◆ **DIRECTIONS FOR THIS TASK**: Using only the entries below, copy exactly the lines that begin at the one with "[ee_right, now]" and end at the one with "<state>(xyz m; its", both included. Drop the pictures.

◆ **DATA LISTING**:
= Beginning of Section =

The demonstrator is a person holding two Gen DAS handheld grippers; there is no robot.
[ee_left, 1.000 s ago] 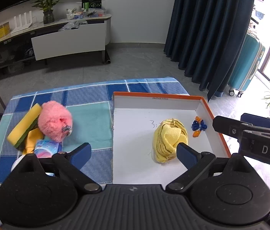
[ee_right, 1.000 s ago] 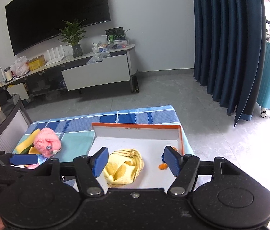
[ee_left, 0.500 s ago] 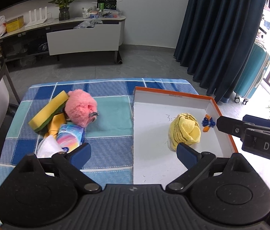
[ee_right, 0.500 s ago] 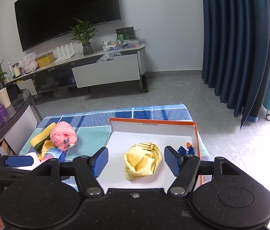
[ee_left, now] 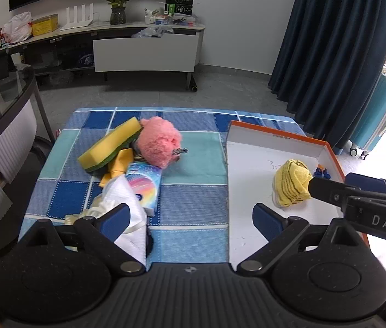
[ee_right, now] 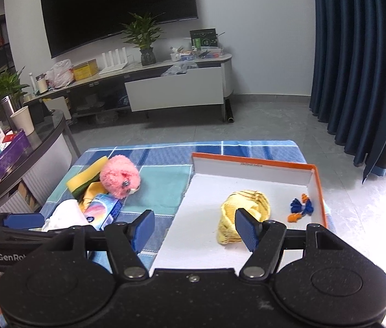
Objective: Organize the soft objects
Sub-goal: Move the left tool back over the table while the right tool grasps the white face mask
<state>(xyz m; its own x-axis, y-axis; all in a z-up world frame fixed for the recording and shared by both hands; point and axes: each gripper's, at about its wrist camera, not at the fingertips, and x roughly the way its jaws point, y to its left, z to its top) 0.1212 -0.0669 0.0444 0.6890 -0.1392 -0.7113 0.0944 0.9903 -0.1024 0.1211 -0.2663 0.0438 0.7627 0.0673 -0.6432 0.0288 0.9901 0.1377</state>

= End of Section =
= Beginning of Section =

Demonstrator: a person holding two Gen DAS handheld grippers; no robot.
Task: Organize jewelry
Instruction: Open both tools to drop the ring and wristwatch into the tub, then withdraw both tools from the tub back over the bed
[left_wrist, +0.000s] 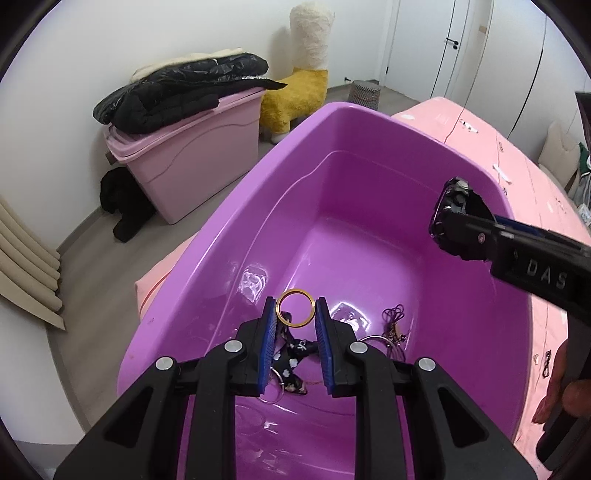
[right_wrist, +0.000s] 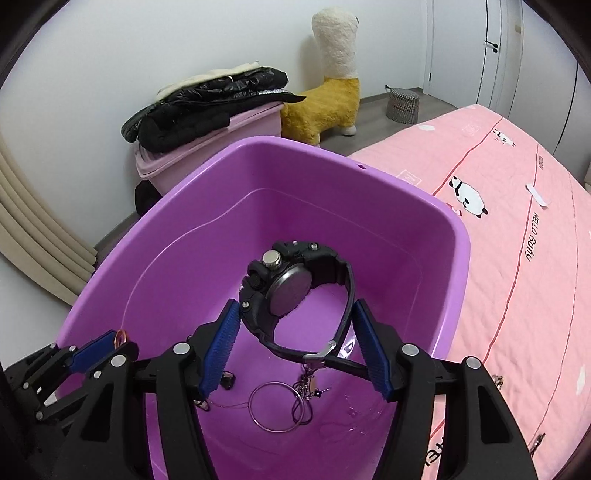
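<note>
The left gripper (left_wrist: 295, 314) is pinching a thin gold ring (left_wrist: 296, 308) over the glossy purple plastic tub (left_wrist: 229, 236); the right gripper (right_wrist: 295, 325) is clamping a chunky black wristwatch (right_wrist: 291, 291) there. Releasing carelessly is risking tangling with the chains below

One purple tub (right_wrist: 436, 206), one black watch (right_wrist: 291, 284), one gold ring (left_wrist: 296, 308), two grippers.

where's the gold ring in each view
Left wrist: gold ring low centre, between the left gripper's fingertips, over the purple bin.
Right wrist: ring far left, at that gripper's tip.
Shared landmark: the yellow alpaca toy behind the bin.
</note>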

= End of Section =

◆ **SOLUTION BELOW**:
[ee_right, now] 
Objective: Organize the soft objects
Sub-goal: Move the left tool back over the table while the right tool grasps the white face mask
<state>(xyz m; its own x-axis, y-axis; all in a z-up world frame fixed for the recording and shared by both hands; point and axes: each gripper's, at about its wrist camera, not at the fingertips, and x roughly the way its jaws point, y to its left, z to its top) 0.1212 -0.0669 0.0444 0.6890 -0.1392 -0.7113 0.0944 0.9903 -0.1024 0.1211 -0.2663 0.0438 0.7627 0.0673 -0.6432 0.0288 0.9901 0.1377</state>

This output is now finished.